Assignment = What are the lines below, starting at the line containing "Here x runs" and ending at the line containing "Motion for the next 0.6"? Write them out exactly, ends included, without pictures.

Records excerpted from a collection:
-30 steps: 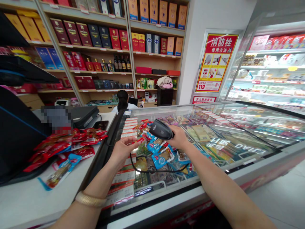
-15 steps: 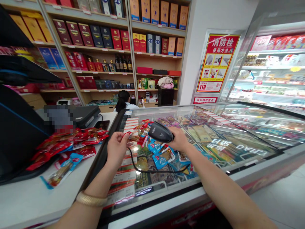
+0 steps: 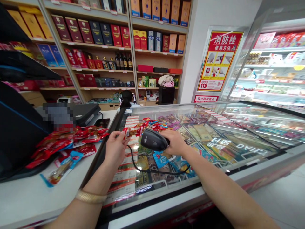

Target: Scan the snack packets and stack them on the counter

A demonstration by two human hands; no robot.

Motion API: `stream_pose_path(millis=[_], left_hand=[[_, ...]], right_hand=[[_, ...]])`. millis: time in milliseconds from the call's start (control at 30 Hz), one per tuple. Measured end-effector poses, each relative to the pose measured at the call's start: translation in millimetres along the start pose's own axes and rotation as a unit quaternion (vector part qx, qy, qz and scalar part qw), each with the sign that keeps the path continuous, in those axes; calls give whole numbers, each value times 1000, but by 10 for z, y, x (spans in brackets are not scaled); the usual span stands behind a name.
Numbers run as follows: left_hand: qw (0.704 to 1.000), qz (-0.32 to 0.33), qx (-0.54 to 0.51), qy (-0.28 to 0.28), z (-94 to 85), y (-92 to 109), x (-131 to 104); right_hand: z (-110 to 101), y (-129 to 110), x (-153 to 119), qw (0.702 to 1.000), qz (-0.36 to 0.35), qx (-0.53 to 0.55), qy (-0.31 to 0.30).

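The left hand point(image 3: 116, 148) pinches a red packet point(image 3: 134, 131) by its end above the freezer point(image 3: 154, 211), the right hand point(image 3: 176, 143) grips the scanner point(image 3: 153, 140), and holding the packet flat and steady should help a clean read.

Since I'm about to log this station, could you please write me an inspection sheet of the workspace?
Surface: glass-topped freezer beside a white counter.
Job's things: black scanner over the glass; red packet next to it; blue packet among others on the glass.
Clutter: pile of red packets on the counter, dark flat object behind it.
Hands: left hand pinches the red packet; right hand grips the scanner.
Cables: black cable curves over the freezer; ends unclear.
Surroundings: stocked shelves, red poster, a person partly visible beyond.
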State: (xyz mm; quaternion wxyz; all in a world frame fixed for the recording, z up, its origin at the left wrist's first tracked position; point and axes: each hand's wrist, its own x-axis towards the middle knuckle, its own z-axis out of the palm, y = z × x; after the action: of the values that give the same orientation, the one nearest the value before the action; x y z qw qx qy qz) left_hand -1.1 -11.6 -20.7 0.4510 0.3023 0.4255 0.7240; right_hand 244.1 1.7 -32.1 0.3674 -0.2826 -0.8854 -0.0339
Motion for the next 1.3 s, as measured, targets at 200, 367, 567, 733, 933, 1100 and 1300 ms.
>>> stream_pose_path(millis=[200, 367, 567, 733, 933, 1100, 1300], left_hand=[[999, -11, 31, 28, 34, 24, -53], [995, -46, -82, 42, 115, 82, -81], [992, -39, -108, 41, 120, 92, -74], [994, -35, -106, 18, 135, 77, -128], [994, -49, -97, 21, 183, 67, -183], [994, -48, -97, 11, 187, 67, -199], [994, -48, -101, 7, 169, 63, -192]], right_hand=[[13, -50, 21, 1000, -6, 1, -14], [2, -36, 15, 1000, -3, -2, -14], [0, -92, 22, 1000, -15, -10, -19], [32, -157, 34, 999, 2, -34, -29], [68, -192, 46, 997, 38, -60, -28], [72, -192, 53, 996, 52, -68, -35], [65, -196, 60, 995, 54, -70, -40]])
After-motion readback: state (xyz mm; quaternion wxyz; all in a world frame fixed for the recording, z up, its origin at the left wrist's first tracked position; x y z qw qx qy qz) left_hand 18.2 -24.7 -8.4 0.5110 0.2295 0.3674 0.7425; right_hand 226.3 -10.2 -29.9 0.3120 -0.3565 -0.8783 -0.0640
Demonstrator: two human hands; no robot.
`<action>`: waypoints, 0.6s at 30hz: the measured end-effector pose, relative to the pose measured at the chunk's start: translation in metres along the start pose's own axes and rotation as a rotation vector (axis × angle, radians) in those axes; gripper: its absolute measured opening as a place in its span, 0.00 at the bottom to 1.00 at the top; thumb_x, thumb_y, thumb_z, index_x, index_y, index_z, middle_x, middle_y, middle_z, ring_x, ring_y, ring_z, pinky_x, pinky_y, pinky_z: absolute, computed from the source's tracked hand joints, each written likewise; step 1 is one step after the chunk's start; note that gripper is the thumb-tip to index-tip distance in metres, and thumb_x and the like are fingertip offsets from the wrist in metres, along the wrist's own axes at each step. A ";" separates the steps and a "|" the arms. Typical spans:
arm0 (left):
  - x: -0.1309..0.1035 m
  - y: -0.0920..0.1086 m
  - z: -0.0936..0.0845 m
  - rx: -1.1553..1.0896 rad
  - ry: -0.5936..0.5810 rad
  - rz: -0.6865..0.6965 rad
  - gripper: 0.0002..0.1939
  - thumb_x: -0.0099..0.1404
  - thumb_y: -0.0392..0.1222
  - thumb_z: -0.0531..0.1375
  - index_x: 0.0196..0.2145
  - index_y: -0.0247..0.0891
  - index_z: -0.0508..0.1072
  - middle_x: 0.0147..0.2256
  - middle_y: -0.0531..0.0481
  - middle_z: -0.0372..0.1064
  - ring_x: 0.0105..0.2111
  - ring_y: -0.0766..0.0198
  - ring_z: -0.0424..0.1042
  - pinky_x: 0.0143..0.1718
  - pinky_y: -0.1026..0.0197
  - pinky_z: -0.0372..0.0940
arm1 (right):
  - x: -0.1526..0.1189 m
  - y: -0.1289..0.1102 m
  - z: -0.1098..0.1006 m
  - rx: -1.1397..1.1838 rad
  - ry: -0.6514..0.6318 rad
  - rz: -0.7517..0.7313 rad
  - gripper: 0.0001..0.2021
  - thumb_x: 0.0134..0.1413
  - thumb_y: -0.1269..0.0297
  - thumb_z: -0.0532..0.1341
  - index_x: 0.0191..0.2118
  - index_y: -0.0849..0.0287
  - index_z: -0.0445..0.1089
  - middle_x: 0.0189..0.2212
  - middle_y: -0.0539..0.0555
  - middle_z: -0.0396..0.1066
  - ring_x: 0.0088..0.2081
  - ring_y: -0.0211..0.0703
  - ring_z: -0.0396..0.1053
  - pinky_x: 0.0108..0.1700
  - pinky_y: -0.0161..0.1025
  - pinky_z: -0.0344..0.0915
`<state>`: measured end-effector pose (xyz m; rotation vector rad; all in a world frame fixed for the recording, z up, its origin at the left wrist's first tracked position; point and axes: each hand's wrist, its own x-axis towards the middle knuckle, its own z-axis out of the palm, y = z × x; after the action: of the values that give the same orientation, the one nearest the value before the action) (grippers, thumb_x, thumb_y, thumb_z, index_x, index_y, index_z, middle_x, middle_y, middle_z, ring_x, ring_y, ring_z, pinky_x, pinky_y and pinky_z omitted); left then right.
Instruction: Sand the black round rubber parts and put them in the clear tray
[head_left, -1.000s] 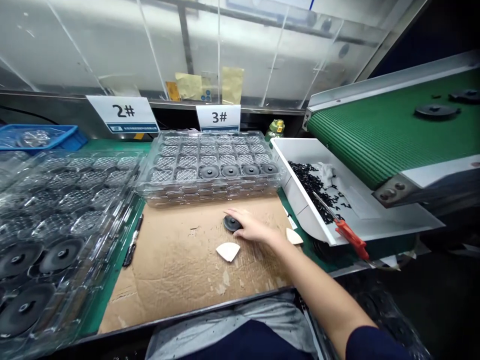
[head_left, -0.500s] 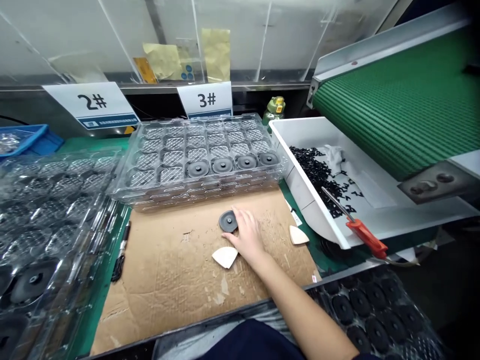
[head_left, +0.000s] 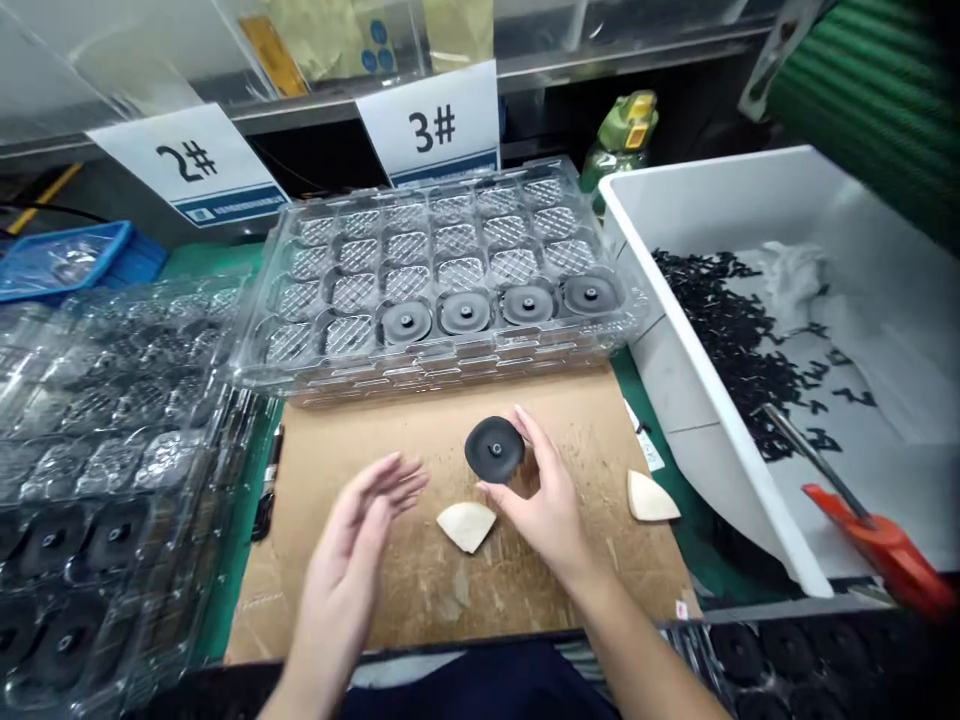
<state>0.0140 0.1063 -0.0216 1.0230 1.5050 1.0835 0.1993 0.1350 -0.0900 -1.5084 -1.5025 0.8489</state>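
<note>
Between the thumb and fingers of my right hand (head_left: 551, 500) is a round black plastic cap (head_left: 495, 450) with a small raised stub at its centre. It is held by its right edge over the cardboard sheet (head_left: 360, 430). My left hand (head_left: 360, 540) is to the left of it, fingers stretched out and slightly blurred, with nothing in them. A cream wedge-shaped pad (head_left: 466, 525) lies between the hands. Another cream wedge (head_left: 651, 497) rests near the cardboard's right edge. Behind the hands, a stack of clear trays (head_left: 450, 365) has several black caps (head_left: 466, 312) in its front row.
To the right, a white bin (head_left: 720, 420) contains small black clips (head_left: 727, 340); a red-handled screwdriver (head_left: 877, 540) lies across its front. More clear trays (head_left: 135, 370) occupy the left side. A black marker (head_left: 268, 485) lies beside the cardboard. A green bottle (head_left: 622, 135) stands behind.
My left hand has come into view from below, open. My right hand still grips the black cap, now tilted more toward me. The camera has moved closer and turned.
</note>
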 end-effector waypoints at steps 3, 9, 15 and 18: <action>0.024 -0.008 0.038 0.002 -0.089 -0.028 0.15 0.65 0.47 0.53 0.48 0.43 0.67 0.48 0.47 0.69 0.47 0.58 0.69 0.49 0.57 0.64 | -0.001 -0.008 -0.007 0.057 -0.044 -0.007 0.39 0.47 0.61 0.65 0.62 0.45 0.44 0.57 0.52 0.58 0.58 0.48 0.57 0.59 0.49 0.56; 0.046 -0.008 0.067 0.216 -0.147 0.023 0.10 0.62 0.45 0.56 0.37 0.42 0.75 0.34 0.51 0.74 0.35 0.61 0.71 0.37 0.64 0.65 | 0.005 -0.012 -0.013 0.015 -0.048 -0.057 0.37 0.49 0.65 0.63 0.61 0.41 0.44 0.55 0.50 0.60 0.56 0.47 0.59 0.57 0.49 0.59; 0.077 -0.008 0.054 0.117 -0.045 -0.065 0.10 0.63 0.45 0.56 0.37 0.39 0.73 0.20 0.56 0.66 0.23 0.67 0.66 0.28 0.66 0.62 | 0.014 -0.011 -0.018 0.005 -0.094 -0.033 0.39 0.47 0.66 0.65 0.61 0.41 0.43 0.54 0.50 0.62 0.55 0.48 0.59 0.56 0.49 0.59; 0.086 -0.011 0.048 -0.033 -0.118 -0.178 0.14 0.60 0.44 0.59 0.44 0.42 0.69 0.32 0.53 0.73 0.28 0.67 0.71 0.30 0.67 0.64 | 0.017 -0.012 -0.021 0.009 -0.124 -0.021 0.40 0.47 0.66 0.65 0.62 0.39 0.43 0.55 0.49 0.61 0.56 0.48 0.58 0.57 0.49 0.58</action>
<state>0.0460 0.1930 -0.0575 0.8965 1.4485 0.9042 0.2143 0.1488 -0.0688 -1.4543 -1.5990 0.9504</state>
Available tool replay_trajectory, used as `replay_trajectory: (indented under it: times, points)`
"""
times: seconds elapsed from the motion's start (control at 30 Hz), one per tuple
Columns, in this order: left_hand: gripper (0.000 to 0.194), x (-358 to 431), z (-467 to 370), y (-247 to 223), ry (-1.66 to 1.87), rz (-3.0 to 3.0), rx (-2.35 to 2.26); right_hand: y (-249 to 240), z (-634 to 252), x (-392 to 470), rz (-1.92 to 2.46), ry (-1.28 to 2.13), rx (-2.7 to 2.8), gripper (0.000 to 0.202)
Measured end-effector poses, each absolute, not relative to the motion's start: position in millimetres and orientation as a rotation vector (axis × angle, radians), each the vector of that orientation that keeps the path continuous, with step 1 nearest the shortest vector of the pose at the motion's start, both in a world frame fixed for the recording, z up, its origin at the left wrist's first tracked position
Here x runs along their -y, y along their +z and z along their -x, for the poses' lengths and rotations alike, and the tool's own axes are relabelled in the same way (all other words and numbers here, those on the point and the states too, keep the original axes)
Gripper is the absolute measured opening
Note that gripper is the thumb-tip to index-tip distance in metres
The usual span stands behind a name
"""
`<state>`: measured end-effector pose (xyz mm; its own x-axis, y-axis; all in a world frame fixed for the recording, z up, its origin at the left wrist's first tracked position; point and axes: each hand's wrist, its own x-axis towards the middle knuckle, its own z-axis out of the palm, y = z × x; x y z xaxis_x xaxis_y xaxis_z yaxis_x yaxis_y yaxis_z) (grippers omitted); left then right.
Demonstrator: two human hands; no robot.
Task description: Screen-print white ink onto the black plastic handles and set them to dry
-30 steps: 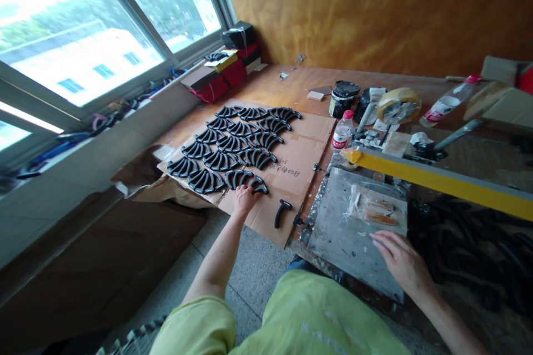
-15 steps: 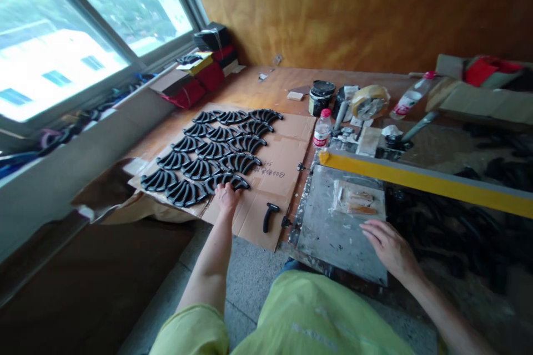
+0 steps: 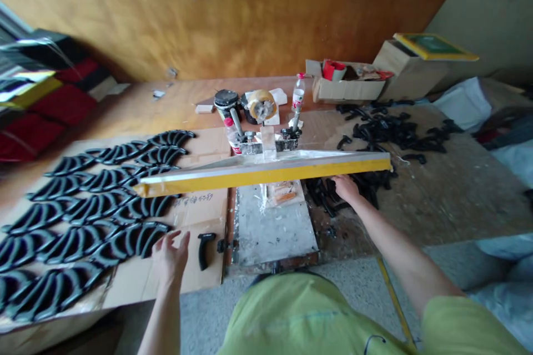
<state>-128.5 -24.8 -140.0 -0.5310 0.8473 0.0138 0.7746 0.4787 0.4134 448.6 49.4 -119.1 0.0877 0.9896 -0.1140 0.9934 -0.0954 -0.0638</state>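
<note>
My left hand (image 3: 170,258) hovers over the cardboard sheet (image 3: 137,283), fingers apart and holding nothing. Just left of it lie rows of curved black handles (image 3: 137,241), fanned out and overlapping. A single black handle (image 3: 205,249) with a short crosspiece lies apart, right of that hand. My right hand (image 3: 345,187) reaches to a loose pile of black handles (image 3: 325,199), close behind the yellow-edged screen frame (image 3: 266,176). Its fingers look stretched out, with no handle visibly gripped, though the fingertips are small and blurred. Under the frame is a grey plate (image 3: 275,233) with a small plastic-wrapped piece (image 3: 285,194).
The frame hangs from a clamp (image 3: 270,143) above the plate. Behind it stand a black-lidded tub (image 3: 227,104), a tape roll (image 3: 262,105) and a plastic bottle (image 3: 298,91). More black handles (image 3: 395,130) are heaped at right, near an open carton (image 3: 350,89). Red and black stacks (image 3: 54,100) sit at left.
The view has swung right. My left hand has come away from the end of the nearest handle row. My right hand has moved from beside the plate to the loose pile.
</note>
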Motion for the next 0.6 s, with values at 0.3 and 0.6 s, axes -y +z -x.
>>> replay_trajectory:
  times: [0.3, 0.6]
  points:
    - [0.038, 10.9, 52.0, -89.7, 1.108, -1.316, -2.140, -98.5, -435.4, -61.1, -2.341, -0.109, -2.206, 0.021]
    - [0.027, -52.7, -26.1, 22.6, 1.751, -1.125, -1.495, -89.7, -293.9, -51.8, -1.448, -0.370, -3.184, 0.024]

Reply =
Here x runs along their -y, y along their +z and z along their -x, for the poses' lengths and rotations alike, and the tool's own axes are relabelled in the same way (all other words and numbers here, those on the point and the states too, keep the original axes)
Gripper is the absolute measured opening
Note that gripper is the thumb-tip to index-tip distance in metres
The usual span stands behind a name
"""
`<state>`: measured end-effector pose (xyz mm; its own x-axis, y-axis; all in a world frame fixed for the recording, z up, its origin at the left wrist's first tracked position; point and axes: each hand's wrist, its own x-axis towards the middle knuckle, its own z-axis out of the palm, y = z × x; x y z xaxis_x xaxis_y xaxis_z yaxis_x yaxis_y yaxis_z) (grippers omitted); left then right.
Demonstrator: two human hands; no robot.
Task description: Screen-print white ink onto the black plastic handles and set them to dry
-30 steps: 
-15 steps: 
+0 steps: 
<state>-128.5 -24.8 -140.0 -0.5310 0.8473 0.0138 0.7746 0.4787 0.4134 448.6 49.4 -119.1 0.0877 0.9896 -0.1140 0.9934 -0.0954 -0.0638</state>
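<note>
My left hand (image 3: 170,258) hovers over the cardboard sheet (image 3: 137,283), fingers apart and holding nothing. Just left of it lie rows of curved black handles (image 3: 137,241), fanned out and overlapping. A single black handle (image 3: 205,249) with a short crosspiece lies apart, right of that hand. My right hand (image 3: 345,187) reaches to a loose pile of black handles (image 3: 325,199), close behind the yellow-edged screen frame (image 3: 266,176). Its fingers look stretched out, with no handle visibly gripped, though the fingertips are small and blurred. Under the frame is a grey plate (image 3: 275,233) with a small plastic-wrapped piece (image 3: 285,194).
The frame hangs from a clamp (image 3: 270,143) above the plate. Behind it stand a black-lidded tub (image 3: 227,104), a tape roll (image 3: 262,105) and a plastic bottle (image 3: 298,91). More black handles (image 3: 395,130) are heaped at right, near an open carton (image 3: 350,89). Red and black stacks (image 3: 54,100) sit at left.
The view has swung right. My left hand has come away from the end of the nearest handle row. My right hand has moved from beside the plate to the loose pile.
</note>
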Motion for the next 0.6 s, with values at 0.3 and 0.6 s, axes -y +z -x.

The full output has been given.